La historia es la Sagrada Escritura de Andrés Manuel López Obrador y él es el oráculo que la interpreta. El lema de su movimiento, «Juntos haremos historia», es la anunciación de la «cuarta transformación» de México, tan trascendental como la Independencia, la Reforma y la Revolución. Y, para pasar a la historia, ha dicho repetidamente que quiere estar a la altura de Juárez, Madero y Cárdenas. Vale la pena analizar la sustancia de esas ideas.
En primer lugar, la sustancia psicológica. Que yo recuerde, ningún candidato presidencial desde Guadalupe Victoria hasta Peña Nieto ha postulado -ni siquiera especulativamente- su sitio en la historia antes de que la propia historia emitiera su veredicto.
En segundo lugar, la sustancia filosófica. Su teoría corresponde a un historicismo decimonónico, desacreditado en sus dos vertientes: la creencia en el libreto de la historia y la idolatría de los héroes. Para AMLO, el libreto culmina con él y el héroe definitivo es él. Festejar la concentración del poder en el héroe que supuestamente «encarna» la historia es alimentar el culto a la personalidad, abdicar de la responsabilidad ciudadana, sacrificar la libertad.
En tercer lugar, la sustancia histórica. He releído el discurso que Juárez pronunció el 15 de julio de 1867, al regresar victorioso a la capital de la República tras la caída del Imperio. Consta de 688 palabras, de las cuales sobresalen las siguientes: Leyes (seis menciones), Derecho, República, Libertad o libres (cinco menciones cada una), Constitución (tres menciones). Esas palabras no forman parte del vocabulario de López Obrador. Tampoco el apotegma de Juárez «El respeto al derecho ajeno es la paz», corazón de aquel discurso, corresponde a su visión política. Aunque utiliza la palabra «respeto», lo hace con un sesgo irónico. El «derecho» le ha parecido siempre un arma de los poderosos para aplastar a los oprimidos. «Lo ajeno», es decir, el otro, si no es un aliado, es un enemigo. En cuanto a «la paz», no resulta de un orden constitucional que la procura sino del «amor» que el líder predica. Juárez contribuyó a separar a la Iglesia del Estado. Su religión pública era la ley. Ninguno de estos hechos distintivos corresponde a AMLO. De ganar la elección podrá vivir en Palacio Nacional como Juárez, podrá ser austero como Juárez, podrá repetir frases de Juárez. Pero no es Juárez.

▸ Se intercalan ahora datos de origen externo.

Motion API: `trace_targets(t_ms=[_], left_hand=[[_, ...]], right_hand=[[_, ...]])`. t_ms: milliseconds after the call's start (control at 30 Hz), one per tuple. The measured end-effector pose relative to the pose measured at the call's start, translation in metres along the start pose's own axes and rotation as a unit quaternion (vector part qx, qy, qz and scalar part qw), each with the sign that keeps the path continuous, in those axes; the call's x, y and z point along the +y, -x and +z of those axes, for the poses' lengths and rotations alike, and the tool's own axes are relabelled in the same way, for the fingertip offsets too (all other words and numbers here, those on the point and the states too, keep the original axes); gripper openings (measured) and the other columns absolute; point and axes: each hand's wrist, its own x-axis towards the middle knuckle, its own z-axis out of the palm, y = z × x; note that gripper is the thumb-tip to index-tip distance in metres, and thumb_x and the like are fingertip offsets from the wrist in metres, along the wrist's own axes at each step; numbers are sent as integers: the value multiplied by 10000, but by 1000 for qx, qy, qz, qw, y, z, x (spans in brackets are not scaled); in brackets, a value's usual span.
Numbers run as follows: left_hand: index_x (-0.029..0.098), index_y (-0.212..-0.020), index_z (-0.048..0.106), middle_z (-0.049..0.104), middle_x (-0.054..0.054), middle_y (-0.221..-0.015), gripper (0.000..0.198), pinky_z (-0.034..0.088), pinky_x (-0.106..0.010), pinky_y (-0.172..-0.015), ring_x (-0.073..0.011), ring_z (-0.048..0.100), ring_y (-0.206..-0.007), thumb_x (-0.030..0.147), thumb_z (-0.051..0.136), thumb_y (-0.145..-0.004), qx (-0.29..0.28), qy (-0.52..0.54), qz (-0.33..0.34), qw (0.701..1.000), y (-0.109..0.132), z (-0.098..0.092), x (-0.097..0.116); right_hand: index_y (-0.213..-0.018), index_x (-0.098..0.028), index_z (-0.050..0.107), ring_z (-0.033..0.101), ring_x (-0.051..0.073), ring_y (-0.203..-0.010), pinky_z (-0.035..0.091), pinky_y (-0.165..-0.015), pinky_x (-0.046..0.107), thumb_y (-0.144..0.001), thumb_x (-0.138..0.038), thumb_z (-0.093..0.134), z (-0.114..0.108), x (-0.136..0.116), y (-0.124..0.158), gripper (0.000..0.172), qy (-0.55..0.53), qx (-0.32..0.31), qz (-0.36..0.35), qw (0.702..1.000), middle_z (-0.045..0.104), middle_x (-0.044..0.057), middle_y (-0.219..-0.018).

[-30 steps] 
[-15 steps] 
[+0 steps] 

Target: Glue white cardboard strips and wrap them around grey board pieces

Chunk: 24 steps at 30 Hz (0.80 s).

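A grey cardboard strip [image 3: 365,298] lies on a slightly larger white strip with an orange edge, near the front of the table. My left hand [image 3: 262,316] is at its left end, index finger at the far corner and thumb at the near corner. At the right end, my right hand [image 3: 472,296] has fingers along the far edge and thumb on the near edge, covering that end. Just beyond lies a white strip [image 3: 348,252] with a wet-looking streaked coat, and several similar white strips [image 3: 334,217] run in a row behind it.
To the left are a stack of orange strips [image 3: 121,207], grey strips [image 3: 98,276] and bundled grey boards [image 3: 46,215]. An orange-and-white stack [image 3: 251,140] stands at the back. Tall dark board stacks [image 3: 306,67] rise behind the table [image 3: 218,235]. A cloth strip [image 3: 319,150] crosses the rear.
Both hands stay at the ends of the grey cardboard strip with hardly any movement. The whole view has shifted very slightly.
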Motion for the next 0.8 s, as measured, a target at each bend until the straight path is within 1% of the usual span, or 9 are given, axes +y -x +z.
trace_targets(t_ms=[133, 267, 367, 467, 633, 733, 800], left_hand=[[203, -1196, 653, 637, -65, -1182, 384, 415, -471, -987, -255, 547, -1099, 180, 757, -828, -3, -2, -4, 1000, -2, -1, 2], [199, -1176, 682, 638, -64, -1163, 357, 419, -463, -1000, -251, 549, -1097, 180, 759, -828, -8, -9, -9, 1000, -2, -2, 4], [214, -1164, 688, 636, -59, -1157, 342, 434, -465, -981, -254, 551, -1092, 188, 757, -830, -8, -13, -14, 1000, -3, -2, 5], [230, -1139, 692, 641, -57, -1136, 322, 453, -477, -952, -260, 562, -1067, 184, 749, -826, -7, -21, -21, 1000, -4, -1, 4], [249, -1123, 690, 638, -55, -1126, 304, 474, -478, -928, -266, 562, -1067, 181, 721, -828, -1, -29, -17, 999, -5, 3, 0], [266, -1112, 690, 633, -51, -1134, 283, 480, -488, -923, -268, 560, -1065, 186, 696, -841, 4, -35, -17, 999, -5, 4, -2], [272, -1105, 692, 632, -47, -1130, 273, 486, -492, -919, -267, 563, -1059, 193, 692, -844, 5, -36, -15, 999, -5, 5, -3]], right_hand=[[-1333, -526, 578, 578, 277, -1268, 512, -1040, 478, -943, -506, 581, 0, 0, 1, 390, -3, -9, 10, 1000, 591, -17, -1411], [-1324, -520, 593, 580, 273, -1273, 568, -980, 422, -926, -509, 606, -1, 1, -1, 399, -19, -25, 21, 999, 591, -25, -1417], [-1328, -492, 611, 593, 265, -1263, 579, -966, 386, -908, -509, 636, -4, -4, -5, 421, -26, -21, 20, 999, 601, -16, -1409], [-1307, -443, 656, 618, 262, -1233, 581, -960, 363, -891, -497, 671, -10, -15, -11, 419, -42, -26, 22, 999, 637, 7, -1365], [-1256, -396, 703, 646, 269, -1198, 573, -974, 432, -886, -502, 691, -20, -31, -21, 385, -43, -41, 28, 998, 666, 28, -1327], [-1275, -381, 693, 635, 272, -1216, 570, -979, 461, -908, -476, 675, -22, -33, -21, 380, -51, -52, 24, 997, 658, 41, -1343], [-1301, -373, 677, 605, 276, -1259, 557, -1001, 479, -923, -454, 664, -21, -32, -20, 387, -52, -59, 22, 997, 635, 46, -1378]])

Madero sostenía que «el poder absoluto acabó con las libertades públicas, ha hollado la Constitución, desprestigiado la ley». Al triunfar en las urnas, declaró: «Estoy más orgulloso por las victorias obtenidas en el campo de la democracia que por las alcanzadas en los campos de batalla». La esencia de Madero, demócrata y liberal, está en los quince meses de su presidencia. Su período fue una reivindicación plena de la Reforma. Respetó como nunca antes el pacto federal; respetó al Congreso, al grado de abrir la puerta al Partido Católico; pero sobre todas las cosas respetó las libertades. En su gobierno nació la libertad sindical. Y en su gobierno -punto clave- la libertad de expresión fue irrestricta. La prensa, los editorialistas y caricaturistas fueron feroces contra Madero pero Madero nunca descalificó a sus críticos. Ninguno de estos rasgos específicos corresponde a AMLO, que propende al poder absoluto y a la intolerancia. En caso de triunfar, querrá identificar su trayectoria con la de Madero, pero no es Madero.
Lázaro Cárdenas fue un presidente revolucionario, no un liberal ni un demócrata. Cosío Villegas -que admiraba su instinto popular- lo describía como un «estupendo destructor … un hombre realmente notable aunque incapaz de tener nociones generales sobre las cosas». Su gobierno -me dijo- fue «desgobernado, pero de grandes impulsos generosos, todos ellos con finalidades de carácter incuestionablemente popular, de favorecer a la gente pobre…». Hacia allá apunta el posible gobierno de López Obrador. De triunfar, será un presidente revolucionario y, a su tiempo, la historia lo juzgará por sus logros. Pero las diferencias también son claras. Cárdenas nunca fue un caudillo carismático que arengara al pueblo. Fue un presidente reservado e institucional. Al final de su vida escribió en sus Apuntes un pasaje contra la «relativa invalidez del sufragio» y la «extraña unanimidad» de las agrupaciones políticas mexicanas. Cárdenas reafirmó el principio de la «no reelección» y se inclinó por un candidato que no comulgaba con su ideología. Esos rasgos de autolimitación no distinguen a AMLO. Es quizá popular como Cárdenas, pero no es Cárdenas.
López Obrador ya pasó a la historia como el gran líder social de la era moderna en México. Para pasar a la historia como presidente, tendría que adoptar los valores liberales que ha negado a lo largo de su vida.